_REQUIRED ACTION_. Would you transcribe the data word for word?

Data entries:
* * *

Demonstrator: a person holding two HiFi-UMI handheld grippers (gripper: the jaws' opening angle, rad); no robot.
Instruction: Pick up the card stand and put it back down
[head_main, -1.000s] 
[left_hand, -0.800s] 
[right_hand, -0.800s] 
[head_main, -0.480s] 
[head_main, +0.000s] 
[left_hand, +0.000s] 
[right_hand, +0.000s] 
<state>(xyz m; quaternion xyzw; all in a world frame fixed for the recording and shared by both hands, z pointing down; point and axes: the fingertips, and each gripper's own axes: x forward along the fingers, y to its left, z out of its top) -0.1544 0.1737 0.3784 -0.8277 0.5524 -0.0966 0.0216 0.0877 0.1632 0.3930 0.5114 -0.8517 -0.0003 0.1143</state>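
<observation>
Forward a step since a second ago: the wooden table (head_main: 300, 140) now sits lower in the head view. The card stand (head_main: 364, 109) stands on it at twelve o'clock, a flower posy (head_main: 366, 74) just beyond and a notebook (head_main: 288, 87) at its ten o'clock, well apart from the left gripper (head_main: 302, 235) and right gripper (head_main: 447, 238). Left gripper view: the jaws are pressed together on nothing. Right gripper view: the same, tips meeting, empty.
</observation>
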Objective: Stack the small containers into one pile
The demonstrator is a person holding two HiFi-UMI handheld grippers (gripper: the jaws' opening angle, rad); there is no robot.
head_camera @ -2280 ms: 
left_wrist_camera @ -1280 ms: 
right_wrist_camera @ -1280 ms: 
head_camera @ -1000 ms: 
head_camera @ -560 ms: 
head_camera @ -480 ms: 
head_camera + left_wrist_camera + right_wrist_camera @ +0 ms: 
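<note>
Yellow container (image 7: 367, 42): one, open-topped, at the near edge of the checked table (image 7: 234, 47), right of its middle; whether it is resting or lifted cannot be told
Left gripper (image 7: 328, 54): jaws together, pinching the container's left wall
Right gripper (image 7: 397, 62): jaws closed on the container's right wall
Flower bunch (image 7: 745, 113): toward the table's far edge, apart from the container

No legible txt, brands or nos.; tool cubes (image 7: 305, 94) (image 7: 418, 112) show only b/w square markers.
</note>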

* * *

_WRITTEN ANSWER_.
Demonstrator: a person holding two HiFi-UMI handheld grippers (gripper: the jaws' opening angle, rad); no robot.
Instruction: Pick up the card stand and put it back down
[head_main, -1.000s] 
[left_hand, -0.800s] 
[right_hand, -0.800s] 
[head_main, -0.480s] 
[head_main, +0.000s] 
[left_hand, +0.000s] 
[right_hand, +0.000s] 
<state>(xyz m; quaternion xyzw; all in a world frame fixed for the recording and shared by both hands, z pointing down; point and axes: the fingertips, and each gripper's own axes: x forward along the fingers, y to its left, z out of its top) -0.1544 0.1737 0.3784 -0.8277 0.5524 -0.0966 0.0216 0.0877 0.1632 0.3930 0.5114 -0.8517 -0.0003 0.1143</state>
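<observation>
Forward a step since a second ago: the wooden table (head_main: 300, 140) now sits lower in the head view. The card stand (head_main: 364, 109) stands on it at twelve o'clock, a flower posy (head_main: 366, 74) just beyond and a notebook (head_main: 288, 87) at its ten o'clock, well apart from the left gripper (head_main: 302, 235) and right gripper (head_main: 447, 238). Left gripper view: the jaws are pressed together on nothing. Right gripper view: the same, tips meeting, empty.
</observation>
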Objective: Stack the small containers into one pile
The demonstrator is a person holding two HiFi-UMI handheld grippers (gripper: the jaws' opening angle, rad); there is no robot.
head_camera @ -2280 ms: 
left_wrist_camera @ -1280 ms: 
right_wrist_camera @ -1280 ms: 
head_camera @ -1000 ms: 
head_camera @ -560 ms: 
head_camera @ -480 ms: 
head_camera + left_wrist_camera + right_wrist_camera @ +0 ms: 
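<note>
Yellow container (image 7: 367, 42): one, open-topped, at the near edge of the checked table (image 7: 234, 47), right of its middle; whether it is resting or lifted cannot be told
Left gripper (image 7: 328, 54): jaws together, pinching the container's left wall
Right gripper (image 7: 397, 62): jaws closed on the container's right wall
Flower bunch (image 7: 745, 113): toward the table's far edge, apart from the container

No legible txt, brands or nos.; tool cubes (image 7: 305, 94) (image 7: 418, 112) show only b/w square markers.
</note>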

The complete answer has been presented.